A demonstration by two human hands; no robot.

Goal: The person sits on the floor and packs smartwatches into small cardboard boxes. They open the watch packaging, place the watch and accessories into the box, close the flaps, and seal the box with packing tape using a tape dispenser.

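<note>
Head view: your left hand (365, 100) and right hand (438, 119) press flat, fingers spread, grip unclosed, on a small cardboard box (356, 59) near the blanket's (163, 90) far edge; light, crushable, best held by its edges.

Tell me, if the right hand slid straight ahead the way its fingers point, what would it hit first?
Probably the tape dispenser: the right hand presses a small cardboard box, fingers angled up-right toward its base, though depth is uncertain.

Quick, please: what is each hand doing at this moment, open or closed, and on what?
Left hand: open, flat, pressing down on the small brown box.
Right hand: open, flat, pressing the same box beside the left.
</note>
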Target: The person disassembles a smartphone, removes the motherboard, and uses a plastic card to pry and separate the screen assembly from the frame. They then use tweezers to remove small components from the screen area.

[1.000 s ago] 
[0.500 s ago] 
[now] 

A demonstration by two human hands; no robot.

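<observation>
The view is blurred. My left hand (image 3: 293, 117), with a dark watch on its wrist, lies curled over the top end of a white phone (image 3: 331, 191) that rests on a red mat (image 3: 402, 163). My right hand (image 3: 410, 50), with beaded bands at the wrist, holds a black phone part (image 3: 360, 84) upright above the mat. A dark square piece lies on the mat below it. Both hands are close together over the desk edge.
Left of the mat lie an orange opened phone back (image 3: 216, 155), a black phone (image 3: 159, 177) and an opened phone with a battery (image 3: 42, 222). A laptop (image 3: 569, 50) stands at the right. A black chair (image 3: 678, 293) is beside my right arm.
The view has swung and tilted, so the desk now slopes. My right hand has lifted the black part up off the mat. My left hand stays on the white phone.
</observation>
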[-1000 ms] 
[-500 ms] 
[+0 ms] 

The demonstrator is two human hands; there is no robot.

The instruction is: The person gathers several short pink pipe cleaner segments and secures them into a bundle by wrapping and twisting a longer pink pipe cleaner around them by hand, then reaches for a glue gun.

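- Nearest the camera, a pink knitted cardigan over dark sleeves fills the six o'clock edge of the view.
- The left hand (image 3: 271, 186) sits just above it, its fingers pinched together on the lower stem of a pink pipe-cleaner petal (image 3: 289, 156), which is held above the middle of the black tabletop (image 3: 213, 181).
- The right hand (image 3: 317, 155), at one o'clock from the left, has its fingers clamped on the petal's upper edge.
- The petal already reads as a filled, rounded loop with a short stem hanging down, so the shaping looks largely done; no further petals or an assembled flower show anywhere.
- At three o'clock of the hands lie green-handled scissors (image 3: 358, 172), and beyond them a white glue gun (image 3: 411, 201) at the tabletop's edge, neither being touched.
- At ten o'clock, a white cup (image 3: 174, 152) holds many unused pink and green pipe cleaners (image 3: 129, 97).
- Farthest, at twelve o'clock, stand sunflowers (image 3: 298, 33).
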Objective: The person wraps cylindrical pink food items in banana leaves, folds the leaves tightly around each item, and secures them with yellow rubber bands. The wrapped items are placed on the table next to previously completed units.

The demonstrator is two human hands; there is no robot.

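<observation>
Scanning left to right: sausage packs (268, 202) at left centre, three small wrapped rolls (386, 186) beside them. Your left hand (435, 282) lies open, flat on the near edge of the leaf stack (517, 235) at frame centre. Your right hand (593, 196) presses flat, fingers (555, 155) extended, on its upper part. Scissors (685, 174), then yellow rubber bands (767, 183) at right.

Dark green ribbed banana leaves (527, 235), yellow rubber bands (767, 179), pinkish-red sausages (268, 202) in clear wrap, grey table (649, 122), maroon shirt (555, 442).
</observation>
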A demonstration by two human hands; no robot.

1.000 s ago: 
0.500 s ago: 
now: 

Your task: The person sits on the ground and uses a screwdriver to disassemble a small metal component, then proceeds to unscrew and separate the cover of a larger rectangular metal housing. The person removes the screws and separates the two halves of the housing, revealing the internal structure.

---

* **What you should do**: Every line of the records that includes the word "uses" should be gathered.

* **Task solution**:
Target: The person disassembles a smartphone, removes the motherboard, and uses a plastic card to pry and separate the screen assembly from the frame. They then use tweezers to remove small components from the screen area.
Your task: The person sits on the ground and uses a screwdriver to disassemble a small metal component, then proceeds to unscrew and separate the cover of a larger rectangular metal housing. The person removes the screws and separates the two halves of the housing, revealing the internal structure.

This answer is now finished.